I personally can’t swear that I can do it the second way. It’s one thing to rationally admit that you personally rank lower than many. Quite another to accept it sufficiently to act on it. I could perhaps imagine myself reaching the first way, swept under the right circumstances. But I can’t swear I wouldn’t hesitate.

So if I could make the sacrifice the way we collectively recognise a ‘loving sacrifice’ to be, is it really superior to the way he did it, if he could do it his way without hesitation? Are these two modes really actually the same thing? Just because someone rationally recognised his lesser significance, does that necessarily mean he can’t also feel love for humanity at the same time? Why shouldn’t it be ok to admit that humans do, in fact, usually have shades of both modes operating simultaneously?

My Valentine reflection

The reason why this holiday turns me off, is that it revolves almost entirely around the romantic expression of one person’s love to another. And ‘romantic’ has a very limited definition: the easiest, most superficial interpretation of it there can be. I mean, you can buy it. It’s mostly become a competition to display to others of your gender, that your mate is superior to theirs/ you are a superior mate.

Now I know there are many people who do so sincerely. There are those who aren’t reliant on this one day to express love. I know. But even then, it is not free from the yoke of being exclusively about someone’s personal romantic love to one other person.

I know that this is important to very many people. But personally, I think that sort of love should already spill out in the day to day. And if it has, then it doesn’t really need a Valentine’s Day. If it hasn’t, then both know that the gesture on this day is a sham. Let’s face it, this day is mostly of value to people in the courting stage, where there is insecurity and proof is still demanded. There is not nearly as big a market for V-day promotion, if there wasn’t so much romantic insecurity in the world.

One might say, it is in the interest of businesses that there remain a sustained pool of (female) insecurity and vanity in relationships. In an era of human history when capitalism is all-pervasive, is it realistic to pretend that out of all human weakness, this one isn’t also being actively and fully exploited for profit, to the net detriment of the human population?

This awareness is what makes it difficult for me to be into Valentine’s Day, even when in a relationship.

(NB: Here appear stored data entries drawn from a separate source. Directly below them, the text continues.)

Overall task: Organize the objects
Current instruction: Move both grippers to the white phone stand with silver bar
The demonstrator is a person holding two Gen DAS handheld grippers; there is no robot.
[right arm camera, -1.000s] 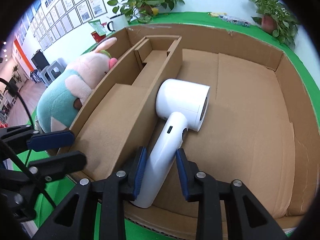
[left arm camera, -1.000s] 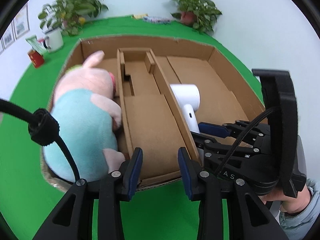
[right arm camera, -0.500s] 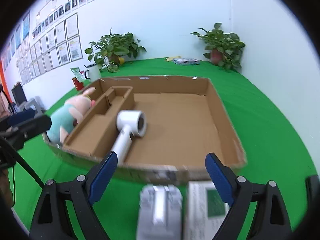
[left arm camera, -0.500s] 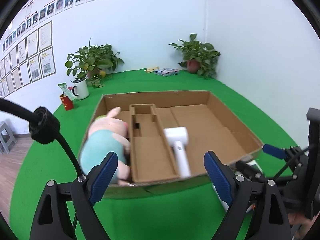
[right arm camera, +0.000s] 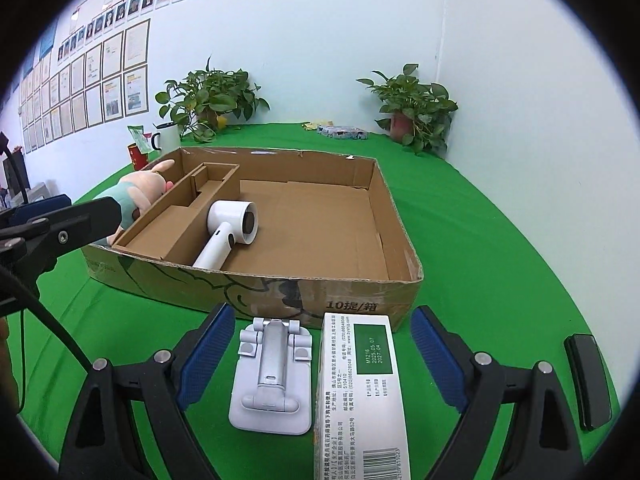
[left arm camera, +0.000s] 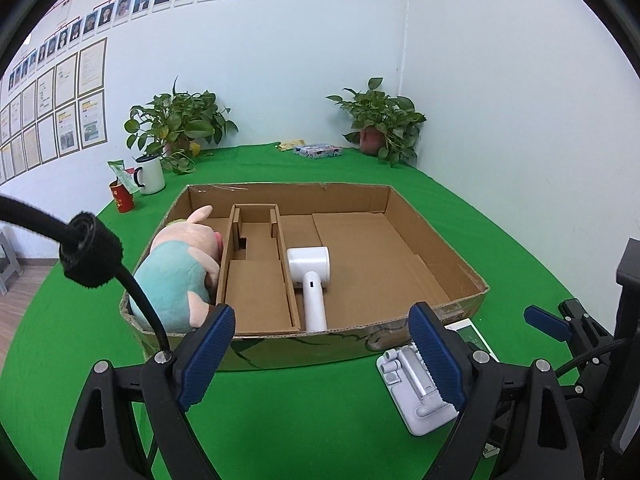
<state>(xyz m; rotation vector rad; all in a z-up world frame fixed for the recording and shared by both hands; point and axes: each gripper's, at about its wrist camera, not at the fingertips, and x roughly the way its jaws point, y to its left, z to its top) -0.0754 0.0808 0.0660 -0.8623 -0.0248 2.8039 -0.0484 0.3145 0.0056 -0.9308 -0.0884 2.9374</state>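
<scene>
Two tools with blue-padded fingers are held above a green-covered worktop (left arm camera: 312,412), each with its jaws spread wide and nothing between the pads. The jaws of both have just been opening. The left tool (left arm camera: 320,352) is seen in the left wrist view, facing the near wall of a shallow cardboard box (left arm camera: 436,240). The right tool (right arm camera: 320,354) is seen in the right wrist view, poised over two items that lie on the worktop just outside the box's near wall.

Inside the box, a cardboard divider insert (left arm camera: 256,276) separates a narrow left compartment from a wide right one. A plush pig toy (left arm camera: 180,268) in a teal outfit is lying in the left compartment, pressed against the box's left wall. A white hair dryer (left arm camera: 310,276) is lying in the right compartment, just beside the insert, with its handle pointed toward the near wall.

Outside the box, a white folding phone stand (right arm camera: 272,380) is lying flat on the worktop. Just beside it, on its right, a white carton with a green label (right arm camera: 360,392) is lying lengthwise.

At the far edge of the worktop, two potted plants (left arm camera: 180,128), a white mug (left arm camera: 150,174) and a red cup (left arm camera: 122,198) are standing against the wall.
</scene>
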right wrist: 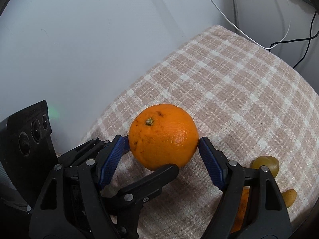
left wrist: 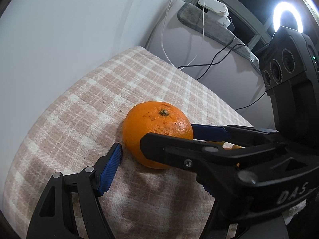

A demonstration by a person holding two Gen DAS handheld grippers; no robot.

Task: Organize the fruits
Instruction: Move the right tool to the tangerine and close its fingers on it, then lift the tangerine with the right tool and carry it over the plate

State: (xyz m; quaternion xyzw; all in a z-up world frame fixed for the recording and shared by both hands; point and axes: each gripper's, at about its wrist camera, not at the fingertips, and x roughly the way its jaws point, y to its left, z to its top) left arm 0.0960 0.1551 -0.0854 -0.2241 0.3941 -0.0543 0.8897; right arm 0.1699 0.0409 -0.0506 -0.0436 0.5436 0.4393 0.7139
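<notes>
An orange (left wrist: pixel 157 131) with its stem up sits on a pink checked cloth (left wrist: pixel 89 103). It also shows in the right wrist view (right wrist: pixel 163 135). My right gripper (right wrist: pixel 161 153) has its blue pads on both sides of the orange, touching or nearly touching it. In the left wrist view the right gripper (left wrist: pixel 167 137) crosses from the right around the orange. My left gripper (left wrist: pixel 159 165) is open, its left finger (left wrist: pixel 111 167) just beside the orange; its right finger is hidden behind the right gripper.
A yellow-green fruit (right wrist: pixel 265 164), a small yellow fruit (right wrist: pixel 289 198) and part of an orange fruit (right wrist: pixel 242 209) lie at the right of the cloth. A white wall (left wrist: pixel 69 29) stands behind. Cables (left wrist: pixel 209 63) and a ring light (left wrist: pixel 288 16) are at the back right.
</notes>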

The one way I could do Valentine’s Day

What is the real proof of a great love?

In the course of our brief friendship, he and I did grow exceptionally fond of each other. In the end though, the immature drama of conventional romance claimed from him as tribute, all other ties.

However, the game that we played last year did make me realise that there is one way I can accept celebrating a day like this.

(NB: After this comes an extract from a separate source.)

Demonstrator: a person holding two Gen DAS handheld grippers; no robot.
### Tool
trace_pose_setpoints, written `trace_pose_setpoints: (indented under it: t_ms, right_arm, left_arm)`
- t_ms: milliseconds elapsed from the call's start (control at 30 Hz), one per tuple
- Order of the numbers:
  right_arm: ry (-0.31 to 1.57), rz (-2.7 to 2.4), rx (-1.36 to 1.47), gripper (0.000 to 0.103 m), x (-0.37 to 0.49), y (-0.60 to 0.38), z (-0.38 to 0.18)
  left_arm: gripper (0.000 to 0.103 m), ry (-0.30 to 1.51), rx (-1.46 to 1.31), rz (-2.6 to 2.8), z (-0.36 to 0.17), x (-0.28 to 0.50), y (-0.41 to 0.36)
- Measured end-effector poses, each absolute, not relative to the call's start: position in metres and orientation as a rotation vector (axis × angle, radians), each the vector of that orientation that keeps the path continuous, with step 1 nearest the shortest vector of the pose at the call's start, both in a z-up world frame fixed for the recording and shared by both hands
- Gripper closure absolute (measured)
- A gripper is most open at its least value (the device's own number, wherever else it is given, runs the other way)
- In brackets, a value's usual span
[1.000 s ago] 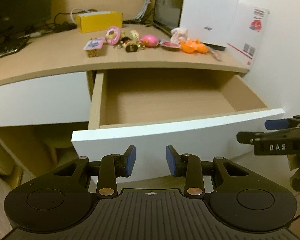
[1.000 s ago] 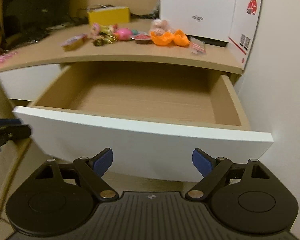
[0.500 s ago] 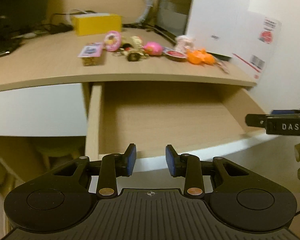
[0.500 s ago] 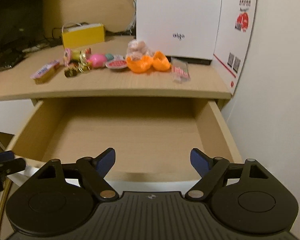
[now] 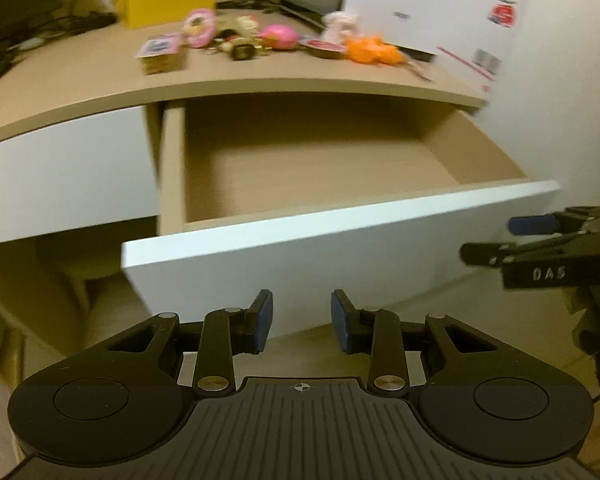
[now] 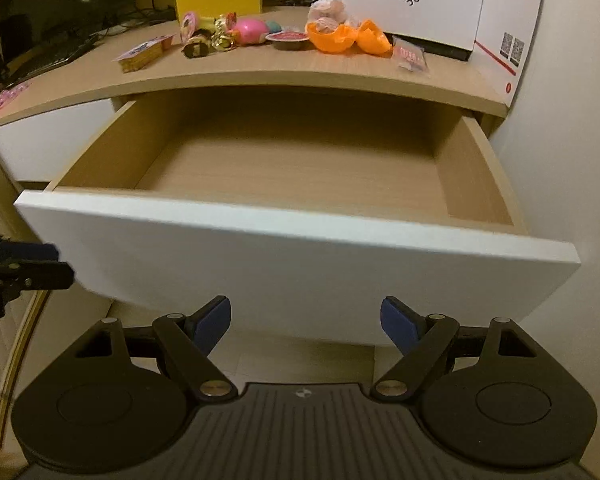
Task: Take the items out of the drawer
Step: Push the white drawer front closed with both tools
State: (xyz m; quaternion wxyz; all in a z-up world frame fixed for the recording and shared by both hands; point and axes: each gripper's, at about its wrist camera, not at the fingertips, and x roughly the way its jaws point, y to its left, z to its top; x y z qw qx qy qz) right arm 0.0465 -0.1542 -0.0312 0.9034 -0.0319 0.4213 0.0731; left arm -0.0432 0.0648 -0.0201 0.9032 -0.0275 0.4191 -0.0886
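I am holding both grippers, left gripper (image 5: 301,320) and right gripper (image 6: 306,322), fingers released and grasping nothing, before the open drawer (image 6: 296,240); toys are lying along the surface's (image 6: 260,72) front edge.

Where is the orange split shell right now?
In the right wrist view, the orange shell lies on the desktop, right of the red-lidded cup, before the white box.

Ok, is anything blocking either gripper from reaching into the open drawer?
Only the drawer's raised white front panel: both the left gripper and the right gripper sit below its top edge, jaws open and holding nothing. The visible drawer floor shows no items.
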Motion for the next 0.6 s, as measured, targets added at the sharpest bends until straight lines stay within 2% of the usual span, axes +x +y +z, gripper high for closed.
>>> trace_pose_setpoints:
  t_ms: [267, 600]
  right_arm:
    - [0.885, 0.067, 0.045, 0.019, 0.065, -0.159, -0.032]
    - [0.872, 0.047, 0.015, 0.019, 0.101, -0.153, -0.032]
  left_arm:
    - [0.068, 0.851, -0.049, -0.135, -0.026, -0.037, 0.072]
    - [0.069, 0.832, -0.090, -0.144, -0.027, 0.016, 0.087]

Imagine if the gesture and the gift is not about assuring the love of one of you for the other. Imagine if the day takes your bond as a given, and the proof of that is the good that your mutual love is able to bring to others. Just imagine.

I can see a point in setting aside a day to remind couples en masse to run a check on basically the evolutionary point of having a pair-bond in the first place: that it is strong enough to love those other than you (future children, at the very least). As in, what about it that enables good in this world? If there isn’t anything, then maybe work on that the next 364 days.

It moves the spotlight from the ego, to humanitarian good. It is (hopefully) harder for capitalism to exploit. And even if capitalism thinks of something, perhaps it is at least much less damaging to the mental health of collective – especially female – humanity.

But most of all, I think this way it would finally, absolutely, be a most romantic day.

The post For Humanitarians, the World is Our Valentine appeared first on Teja on the Horizon.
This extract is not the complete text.